This lesson plan is based on an activity from the British Council publication Integrating global issues in the creative English language classroom, which provides innovative ideas for teaching while raising awareness of the United Nations Sustainable Development Goals.
In this lesson, which supports Goal 1: No poverty, learners look at images contrasting wealth and poverty and think about what it means to be rich, poor or to have enough. They consider non-material needs, such as access to education and services, as well as material needs, then they make their own decisions in groups about what they think would be fair for everybody to have, using language for agreeing and disagreeing. Finally, they work together to create a poster with their ideas.
- To raise awareness of the issue of poverty
- To consider what poverty means
- To review and learn vocabulary for material and non-material needs and possessions
- To practise language for agreeing and disagreeing
- To promote group work and collaboration skills
Age and level:
Primary learners aged 9–11 years at CEFR level B1 and above
60–90 minutes approximately or two shorter lessons
The lesson plan and student material can be downloaded below in PDF format.
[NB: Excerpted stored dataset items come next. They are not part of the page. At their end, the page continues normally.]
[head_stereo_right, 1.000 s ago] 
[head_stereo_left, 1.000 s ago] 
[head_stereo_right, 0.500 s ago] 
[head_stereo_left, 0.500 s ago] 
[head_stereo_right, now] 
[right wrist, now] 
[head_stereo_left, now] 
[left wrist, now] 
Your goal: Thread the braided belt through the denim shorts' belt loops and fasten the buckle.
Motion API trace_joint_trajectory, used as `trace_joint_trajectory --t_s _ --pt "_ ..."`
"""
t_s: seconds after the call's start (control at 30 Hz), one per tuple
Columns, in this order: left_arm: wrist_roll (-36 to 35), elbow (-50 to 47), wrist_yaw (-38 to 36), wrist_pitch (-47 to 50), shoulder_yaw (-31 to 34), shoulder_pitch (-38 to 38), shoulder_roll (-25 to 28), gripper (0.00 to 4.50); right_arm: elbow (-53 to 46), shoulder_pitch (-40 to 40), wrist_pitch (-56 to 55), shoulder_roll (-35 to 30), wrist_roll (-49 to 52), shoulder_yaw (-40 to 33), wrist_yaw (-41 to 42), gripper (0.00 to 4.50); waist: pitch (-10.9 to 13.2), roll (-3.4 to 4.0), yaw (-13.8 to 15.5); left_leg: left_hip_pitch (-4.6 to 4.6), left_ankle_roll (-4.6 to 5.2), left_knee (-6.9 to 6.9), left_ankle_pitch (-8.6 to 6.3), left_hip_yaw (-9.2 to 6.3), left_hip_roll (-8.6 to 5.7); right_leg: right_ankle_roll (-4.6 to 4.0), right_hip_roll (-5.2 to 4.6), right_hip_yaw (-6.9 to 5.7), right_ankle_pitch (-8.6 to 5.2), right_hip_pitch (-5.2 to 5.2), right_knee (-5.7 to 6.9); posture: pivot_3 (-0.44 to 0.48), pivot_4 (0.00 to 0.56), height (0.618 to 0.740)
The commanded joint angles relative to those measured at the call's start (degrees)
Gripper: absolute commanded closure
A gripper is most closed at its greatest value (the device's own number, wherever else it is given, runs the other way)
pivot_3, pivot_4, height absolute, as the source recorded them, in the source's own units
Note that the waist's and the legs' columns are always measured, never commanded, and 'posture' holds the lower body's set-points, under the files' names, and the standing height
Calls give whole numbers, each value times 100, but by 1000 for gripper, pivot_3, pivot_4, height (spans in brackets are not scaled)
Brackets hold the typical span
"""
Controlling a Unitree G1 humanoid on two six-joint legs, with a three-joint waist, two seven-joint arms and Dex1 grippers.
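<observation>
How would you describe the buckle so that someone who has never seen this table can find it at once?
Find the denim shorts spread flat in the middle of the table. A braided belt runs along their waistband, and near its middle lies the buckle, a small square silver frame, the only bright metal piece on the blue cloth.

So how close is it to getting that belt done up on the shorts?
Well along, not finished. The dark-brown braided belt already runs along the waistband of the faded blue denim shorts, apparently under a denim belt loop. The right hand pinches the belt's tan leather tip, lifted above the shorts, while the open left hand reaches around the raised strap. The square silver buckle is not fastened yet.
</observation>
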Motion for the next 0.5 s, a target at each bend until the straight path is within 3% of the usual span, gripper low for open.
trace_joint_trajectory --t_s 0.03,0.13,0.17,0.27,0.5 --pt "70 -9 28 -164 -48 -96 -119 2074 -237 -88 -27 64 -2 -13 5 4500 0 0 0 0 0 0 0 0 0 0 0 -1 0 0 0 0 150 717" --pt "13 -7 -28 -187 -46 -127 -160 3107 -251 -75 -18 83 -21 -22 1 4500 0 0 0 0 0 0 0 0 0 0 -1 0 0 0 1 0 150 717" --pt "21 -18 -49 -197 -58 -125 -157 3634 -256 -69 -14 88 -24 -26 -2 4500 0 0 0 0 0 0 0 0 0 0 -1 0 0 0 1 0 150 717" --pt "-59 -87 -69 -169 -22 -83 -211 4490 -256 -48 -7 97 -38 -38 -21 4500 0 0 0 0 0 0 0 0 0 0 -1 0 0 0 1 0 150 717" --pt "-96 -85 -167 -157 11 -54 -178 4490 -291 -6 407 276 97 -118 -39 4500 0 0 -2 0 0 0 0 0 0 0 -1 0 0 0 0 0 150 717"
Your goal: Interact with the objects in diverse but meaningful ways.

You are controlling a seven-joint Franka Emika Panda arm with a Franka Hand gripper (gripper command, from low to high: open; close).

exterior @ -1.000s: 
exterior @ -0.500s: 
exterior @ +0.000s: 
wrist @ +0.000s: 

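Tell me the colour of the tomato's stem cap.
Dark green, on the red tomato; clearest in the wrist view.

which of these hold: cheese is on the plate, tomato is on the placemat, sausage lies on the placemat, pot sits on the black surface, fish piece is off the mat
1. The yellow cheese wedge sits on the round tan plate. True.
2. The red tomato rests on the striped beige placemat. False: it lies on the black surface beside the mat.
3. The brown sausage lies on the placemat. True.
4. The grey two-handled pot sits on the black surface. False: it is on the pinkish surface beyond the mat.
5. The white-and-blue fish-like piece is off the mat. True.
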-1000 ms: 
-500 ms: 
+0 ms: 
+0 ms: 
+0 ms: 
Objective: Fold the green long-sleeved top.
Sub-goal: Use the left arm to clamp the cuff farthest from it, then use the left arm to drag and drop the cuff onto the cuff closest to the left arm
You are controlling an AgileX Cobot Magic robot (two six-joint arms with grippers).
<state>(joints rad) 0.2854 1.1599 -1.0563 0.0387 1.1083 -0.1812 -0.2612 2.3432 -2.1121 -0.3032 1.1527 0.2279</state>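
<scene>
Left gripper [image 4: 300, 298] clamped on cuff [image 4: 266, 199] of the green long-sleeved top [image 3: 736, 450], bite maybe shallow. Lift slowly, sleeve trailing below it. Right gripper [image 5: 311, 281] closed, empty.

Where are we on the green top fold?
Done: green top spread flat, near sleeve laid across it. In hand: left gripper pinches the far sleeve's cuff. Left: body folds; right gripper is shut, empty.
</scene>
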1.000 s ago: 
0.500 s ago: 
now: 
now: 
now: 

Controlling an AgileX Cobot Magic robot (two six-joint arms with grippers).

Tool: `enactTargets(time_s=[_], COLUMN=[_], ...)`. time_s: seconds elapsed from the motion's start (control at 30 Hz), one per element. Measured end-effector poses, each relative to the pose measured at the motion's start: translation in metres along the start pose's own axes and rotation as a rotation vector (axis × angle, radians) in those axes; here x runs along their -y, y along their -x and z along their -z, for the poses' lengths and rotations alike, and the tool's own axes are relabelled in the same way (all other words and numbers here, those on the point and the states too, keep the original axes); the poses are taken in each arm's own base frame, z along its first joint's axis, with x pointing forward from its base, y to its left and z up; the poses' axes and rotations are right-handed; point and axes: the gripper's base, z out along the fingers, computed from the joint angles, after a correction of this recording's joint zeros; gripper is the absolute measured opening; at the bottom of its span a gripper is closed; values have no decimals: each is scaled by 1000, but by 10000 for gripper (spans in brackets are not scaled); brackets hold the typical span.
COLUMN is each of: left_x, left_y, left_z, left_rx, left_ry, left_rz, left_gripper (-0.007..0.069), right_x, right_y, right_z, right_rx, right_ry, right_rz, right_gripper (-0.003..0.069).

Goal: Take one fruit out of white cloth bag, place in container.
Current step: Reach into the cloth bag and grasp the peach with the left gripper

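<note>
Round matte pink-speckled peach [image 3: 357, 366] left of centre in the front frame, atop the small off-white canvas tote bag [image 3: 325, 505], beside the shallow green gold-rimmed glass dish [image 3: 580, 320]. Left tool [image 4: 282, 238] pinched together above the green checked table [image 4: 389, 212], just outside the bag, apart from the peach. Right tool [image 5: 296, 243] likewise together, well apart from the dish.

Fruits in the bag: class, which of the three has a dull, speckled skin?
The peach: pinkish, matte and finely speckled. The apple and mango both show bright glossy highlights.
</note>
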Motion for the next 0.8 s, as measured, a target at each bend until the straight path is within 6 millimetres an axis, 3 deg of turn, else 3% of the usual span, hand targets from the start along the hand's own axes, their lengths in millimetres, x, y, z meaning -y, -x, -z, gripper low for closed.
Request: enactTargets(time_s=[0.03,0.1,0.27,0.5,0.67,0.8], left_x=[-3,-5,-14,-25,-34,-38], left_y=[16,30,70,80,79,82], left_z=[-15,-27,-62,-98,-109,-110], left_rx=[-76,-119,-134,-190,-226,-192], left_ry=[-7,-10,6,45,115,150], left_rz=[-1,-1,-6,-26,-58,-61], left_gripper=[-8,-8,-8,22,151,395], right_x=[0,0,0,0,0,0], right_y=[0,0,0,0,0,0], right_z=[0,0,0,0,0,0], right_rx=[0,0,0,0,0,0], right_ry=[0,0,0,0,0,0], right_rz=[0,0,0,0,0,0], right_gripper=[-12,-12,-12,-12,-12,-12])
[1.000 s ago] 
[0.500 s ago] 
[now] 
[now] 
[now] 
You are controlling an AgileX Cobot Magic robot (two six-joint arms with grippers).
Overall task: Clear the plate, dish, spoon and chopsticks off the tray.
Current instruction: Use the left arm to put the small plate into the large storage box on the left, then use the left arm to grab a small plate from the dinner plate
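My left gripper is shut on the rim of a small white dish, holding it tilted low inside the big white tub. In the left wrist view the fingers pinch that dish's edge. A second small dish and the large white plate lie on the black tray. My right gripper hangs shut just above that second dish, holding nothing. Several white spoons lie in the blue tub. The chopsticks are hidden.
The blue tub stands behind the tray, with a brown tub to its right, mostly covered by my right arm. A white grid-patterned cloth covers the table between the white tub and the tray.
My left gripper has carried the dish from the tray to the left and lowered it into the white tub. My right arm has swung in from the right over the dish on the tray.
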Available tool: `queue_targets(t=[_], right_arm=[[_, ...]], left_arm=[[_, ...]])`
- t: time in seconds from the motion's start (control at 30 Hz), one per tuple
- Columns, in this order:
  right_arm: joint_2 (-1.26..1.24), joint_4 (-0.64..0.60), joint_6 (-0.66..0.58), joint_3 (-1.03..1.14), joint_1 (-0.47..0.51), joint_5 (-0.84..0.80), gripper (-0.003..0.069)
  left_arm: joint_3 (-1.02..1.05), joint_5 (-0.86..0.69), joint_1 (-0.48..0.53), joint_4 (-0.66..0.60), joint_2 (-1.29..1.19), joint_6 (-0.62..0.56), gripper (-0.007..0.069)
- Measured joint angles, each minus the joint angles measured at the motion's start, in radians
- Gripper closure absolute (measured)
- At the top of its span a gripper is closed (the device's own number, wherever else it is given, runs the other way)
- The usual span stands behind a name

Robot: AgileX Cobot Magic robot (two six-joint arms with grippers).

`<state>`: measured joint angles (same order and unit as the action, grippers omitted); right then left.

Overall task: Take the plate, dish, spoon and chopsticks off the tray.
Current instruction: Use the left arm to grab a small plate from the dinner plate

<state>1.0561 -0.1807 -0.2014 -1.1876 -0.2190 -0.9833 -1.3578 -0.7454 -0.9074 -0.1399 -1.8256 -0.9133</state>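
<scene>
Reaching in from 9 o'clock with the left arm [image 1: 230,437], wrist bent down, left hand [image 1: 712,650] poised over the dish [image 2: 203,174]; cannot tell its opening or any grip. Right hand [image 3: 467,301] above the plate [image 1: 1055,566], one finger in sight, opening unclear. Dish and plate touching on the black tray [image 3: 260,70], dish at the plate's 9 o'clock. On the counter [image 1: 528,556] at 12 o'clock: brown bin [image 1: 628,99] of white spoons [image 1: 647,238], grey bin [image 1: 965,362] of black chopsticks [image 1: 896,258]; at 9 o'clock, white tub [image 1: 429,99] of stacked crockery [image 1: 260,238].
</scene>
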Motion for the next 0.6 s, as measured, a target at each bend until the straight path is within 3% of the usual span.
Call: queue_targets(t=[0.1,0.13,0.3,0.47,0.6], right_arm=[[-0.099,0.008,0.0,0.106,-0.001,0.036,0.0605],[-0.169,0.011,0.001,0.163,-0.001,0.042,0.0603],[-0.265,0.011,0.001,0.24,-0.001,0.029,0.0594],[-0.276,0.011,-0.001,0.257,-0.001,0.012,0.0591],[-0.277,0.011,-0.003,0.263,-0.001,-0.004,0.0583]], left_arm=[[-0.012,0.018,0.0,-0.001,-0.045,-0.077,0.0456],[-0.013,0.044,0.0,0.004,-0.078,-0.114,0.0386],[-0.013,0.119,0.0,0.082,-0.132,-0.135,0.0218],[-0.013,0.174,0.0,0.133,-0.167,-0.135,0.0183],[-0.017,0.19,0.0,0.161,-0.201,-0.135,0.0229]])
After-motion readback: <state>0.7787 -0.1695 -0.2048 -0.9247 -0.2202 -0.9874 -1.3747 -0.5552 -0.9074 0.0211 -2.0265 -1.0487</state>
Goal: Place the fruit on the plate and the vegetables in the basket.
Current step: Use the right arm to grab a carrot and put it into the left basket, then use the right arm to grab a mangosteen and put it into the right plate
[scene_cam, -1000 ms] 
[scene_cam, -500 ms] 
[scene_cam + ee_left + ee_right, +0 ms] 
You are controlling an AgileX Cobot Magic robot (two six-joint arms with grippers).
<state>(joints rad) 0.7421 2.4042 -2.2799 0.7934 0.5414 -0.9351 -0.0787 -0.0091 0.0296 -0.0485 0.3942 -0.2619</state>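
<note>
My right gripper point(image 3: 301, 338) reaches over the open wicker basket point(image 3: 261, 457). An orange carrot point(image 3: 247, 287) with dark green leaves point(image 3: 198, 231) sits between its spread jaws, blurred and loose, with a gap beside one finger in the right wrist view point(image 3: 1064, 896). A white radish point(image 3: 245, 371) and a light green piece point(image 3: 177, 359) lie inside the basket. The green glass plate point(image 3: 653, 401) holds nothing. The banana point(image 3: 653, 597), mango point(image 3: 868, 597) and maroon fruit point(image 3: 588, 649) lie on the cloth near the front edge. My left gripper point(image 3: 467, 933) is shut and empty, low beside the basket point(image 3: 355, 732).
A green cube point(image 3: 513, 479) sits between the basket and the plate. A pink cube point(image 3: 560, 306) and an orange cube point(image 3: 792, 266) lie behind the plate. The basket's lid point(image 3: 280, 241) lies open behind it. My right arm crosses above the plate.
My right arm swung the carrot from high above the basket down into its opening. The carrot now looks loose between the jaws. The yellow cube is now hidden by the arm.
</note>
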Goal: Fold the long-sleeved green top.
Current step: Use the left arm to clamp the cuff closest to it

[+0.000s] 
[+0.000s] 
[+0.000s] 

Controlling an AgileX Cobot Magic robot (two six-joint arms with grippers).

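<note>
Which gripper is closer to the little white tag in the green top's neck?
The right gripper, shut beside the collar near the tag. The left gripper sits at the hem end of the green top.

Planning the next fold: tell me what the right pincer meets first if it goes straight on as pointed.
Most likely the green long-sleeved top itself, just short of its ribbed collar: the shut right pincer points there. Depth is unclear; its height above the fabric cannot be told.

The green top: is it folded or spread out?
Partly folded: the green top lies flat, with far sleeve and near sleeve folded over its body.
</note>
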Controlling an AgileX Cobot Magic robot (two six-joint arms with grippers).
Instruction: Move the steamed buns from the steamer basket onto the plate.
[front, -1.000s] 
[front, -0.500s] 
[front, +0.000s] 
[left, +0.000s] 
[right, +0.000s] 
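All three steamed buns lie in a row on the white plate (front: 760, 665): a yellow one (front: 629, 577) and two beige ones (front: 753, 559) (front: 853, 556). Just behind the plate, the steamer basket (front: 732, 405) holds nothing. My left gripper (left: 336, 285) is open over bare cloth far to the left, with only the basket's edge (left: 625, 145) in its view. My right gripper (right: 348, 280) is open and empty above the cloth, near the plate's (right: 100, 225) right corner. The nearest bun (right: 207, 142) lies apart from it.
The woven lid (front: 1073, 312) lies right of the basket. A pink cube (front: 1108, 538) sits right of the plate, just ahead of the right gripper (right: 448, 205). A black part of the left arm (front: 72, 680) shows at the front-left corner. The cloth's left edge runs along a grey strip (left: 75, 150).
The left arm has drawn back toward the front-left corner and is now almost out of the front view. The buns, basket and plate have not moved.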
In addition, you will need:
- an image of Mahatma Gandhi
- a selection of images that contrast wealth and poverty in different contexts
Important - please read:
Included in the downloads or teacher notes for each lesson, you will find:
- Guidance and advice on managing group and pair work activities in face-to-face classrooms with physical distancing protocols.
- Guidance and advice for what teachers need to know and do before and at the beginning of an online class. Please read the lesson instructions carefully before using them. They are for guidance only, and designed to be used with the most common online platforms. You may need to adapt the lesson to the format and online platform you are working with.
A combination of the lesson plan for online teaching and the lesson plan for face-to-face teaching can be used in 'hybrid' situations, where some students in the class are studying from home and others are physically in the classroom. Classroom material for the online lesson is provided as a PowerPoint presentation and a PDF.